The sound of the sirens grew louder — almost at the junction, he thought. Then he saw the gold, lying on the rubber mat in the front passenger’s footwell. The flames were now inside the car, licking at the walnut-veneer dashboard and leather steering wheel, and the cab was filling with pungent, toxic fumes.

He dropped the gun and leaned in to grab the fragment, shoving it into his pocket, and then turned to the pedestrians. “Get out of here before she blows, you bloody idiots!” And with that he sprinted back to Lea and Ryan who were waiting back with the hot rod.

He held up the piece of gold and smiled. “They were actually very obliging in the end.”

“Are you sure about that, cowboy?” Lea gestured over his shoulder.

Hawke turned to see Vetsch exiting the car park at speed on a vintage Harley-Davidson. He skidded to a halt alongside the body of his dead comrade and picked up his Uzi before turning the handlebars in the direction of the hot rod, his face a rictus of hatred and revenge.

CHAPTER NINE

“So you were right there and you forgot to pick up the Uzi?” Lea asked.

Hawke gave her a sideways glance, but said nothing.

“But I thought you were perfect, Joe Hawke. I’m so disappointed.”

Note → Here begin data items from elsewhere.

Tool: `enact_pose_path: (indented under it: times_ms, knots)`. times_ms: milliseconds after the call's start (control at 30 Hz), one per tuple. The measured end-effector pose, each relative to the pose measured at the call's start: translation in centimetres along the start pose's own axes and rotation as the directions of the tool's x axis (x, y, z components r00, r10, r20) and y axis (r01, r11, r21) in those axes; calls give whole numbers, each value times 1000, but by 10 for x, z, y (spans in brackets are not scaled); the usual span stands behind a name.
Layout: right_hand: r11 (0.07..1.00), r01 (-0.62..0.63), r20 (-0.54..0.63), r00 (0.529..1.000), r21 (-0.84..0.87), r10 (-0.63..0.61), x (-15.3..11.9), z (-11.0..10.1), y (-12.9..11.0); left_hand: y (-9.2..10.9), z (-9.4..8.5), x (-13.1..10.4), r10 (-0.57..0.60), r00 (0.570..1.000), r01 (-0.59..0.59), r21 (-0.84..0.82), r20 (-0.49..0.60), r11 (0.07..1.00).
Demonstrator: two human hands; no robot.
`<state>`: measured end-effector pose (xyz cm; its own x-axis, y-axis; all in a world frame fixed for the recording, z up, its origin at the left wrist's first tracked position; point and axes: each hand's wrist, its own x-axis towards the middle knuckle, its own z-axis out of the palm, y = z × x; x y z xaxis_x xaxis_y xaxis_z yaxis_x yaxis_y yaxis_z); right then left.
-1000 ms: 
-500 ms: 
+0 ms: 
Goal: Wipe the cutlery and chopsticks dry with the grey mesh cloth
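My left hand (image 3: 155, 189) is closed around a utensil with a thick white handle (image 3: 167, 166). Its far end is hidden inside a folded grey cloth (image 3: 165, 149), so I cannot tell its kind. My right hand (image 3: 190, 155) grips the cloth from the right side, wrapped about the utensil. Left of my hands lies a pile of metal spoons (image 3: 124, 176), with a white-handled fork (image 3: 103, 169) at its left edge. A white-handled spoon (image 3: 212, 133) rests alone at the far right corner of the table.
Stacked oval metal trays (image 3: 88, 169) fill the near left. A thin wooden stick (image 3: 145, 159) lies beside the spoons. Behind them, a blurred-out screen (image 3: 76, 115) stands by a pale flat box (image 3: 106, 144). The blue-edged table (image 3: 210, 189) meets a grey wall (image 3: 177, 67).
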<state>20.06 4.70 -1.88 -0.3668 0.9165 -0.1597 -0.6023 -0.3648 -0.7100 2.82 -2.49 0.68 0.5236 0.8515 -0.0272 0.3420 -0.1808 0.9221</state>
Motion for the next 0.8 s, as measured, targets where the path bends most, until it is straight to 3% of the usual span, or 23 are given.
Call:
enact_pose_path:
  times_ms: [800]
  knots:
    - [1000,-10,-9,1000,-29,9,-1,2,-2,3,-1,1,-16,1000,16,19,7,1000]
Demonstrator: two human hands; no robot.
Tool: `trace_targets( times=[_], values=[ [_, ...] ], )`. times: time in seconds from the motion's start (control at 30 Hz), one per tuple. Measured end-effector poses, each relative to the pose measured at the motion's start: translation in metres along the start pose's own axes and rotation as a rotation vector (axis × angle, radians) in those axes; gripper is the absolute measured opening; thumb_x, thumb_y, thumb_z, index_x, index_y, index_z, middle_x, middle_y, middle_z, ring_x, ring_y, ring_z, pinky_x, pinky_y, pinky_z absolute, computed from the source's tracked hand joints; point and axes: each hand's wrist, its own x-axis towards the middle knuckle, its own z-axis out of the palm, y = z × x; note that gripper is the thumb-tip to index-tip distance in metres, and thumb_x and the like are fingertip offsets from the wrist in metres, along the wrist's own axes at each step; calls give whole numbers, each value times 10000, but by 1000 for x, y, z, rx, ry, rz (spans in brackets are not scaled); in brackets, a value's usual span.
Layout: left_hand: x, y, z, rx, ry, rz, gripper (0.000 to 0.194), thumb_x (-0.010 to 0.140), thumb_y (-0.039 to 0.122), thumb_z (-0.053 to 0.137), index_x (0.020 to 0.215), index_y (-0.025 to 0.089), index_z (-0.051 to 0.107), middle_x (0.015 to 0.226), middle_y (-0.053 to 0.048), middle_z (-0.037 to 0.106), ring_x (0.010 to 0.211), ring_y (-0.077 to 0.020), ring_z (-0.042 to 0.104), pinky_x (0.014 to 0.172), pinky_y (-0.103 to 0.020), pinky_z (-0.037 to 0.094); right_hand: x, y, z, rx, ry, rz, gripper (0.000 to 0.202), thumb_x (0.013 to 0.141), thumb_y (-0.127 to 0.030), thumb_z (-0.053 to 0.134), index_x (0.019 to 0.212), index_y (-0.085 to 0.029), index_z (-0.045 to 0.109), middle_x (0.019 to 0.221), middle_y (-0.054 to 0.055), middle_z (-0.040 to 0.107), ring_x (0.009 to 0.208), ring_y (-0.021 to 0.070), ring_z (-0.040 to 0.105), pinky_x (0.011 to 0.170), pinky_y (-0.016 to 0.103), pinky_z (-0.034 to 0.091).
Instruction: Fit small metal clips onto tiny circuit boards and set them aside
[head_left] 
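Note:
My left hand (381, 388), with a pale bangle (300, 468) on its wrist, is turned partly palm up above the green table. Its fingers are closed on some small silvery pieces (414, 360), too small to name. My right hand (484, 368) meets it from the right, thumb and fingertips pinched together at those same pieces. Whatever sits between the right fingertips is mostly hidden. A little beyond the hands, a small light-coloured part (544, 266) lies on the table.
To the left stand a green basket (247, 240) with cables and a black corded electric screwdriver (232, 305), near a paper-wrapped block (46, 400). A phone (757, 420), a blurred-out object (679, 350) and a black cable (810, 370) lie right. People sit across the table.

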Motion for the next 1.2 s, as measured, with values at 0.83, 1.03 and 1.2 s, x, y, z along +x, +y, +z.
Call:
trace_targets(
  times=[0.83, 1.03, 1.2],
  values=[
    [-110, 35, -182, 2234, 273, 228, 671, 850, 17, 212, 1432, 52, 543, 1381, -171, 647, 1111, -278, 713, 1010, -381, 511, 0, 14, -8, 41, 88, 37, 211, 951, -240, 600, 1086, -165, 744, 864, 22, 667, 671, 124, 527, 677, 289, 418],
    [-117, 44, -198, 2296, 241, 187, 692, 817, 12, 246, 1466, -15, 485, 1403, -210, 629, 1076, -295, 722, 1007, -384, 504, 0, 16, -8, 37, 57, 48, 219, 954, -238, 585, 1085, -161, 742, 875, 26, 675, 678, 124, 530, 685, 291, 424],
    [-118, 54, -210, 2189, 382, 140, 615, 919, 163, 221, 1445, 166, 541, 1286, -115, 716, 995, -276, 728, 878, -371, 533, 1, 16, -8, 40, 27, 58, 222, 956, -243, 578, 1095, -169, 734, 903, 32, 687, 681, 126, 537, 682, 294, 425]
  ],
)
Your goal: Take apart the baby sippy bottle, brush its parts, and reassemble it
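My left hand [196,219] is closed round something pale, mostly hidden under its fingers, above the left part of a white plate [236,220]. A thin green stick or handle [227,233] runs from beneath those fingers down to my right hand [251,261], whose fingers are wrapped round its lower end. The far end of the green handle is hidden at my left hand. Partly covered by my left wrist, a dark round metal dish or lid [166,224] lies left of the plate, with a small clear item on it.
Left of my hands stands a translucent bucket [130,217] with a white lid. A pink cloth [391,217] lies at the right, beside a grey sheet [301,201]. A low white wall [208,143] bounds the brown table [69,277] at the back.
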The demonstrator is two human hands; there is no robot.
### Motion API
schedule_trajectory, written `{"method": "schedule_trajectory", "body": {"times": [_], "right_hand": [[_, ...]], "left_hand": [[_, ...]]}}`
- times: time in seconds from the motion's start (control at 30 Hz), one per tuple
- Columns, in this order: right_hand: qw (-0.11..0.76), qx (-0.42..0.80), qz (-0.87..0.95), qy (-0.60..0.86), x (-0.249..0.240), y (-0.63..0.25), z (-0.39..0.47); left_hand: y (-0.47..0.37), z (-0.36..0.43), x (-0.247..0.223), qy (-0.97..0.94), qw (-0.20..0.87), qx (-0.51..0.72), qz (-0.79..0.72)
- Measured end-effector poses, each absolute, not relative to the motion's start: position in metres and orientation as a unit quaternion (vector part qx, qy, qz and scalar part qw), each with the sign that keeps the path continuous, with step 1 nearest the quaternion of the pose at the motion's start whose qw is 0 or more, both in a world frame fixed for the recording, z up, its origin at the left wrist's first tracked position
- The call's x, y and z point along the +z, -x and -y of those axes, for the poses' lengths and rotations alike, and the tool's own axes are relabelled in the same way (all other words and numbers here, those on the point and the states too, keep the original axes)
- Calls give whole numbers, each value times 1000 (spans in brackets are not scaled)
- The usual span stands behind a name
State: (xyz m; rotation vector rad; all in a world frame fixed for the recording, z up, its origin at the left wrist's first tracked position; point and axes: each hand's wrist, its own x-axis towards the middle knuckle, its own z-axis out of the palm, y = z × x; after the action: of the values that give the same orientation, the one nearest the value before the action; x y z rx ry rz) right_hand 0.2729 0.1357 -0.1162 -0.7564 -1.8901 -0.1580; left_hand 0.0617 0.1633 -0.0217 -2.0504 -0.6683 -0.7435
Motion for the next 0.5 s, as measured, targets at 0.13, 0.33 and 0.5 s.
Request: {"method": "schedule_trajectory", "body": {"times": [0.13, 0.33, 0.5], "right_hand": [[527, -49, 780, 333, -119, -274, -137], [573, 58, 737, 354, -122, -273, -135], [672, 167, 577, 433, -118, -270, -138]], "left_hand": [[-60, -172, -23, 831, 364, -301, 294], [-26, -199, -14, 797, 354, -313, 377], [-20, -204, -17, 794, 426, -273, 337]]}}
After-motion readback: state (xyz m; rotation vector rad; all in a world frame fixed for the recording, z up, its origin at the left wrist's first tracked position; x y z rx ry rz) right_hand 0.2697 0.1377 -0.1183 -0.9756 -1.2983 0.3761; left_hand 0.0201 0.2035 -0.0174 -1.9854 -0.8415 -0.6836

“I got this thing, didn’t I?” he said, waving the strange golden semi-circle at her.

“Er, guys,” Ryan said, pointing at Vetsch. “Psychotic gunman on a Harley coming this way fast.”

“Sometimes he makes a good point,” Hawke said.

They climbed back into the battered hot rod and mounted the sidewalk in order to get away from the traffic. A block later they were in another car park, which they traversed with as much speed as they could, but Vetsch was behind them and closing fast.

Hawke drove onto Columbus Avenue amidst a hail of automatic fire from Vetsch, almost upon them now as he easily outmanouvered them in the faster and more agile Harley.

“Brace yourselves!” Hawke shouted. He slammed on the brakes, slowing rapidly and causing the Harley almost to go into the back of them.

“Get down, Ryan!” Lea shouted.

He ducked and a second later she blew out the back window. “Only two more shots left,” she said coolly.

“And with your aim that’s no joke,” replied Hawke.

Vetsch dropped back, the deep tones of the Harley’s shovelhead V-twin engine roaring against the Columbus Avenue Brownstones. Somewhere behind him they heard yet more sirens as the NYPD worked out where the trouble was and gave chase.

They weaved the hot rod neatly in and out of the traffic on Columbus and then Hawke swung the wheel hard to the right and skidded into West 86th Street so fast they nearly tipped the thing over.

The Harley made the corner more easily, and seconds later was alongside them. Vetsch was laughing maniacally as he casually pointed the Uzi at the Ford.

Hawke waited a split second then skidded into the Harley. The gun fired, spraying bullets up the front wing and into the cab before they collided with the bike and sent it flying off haphazardly toward a line of parked cars on the right side of the road.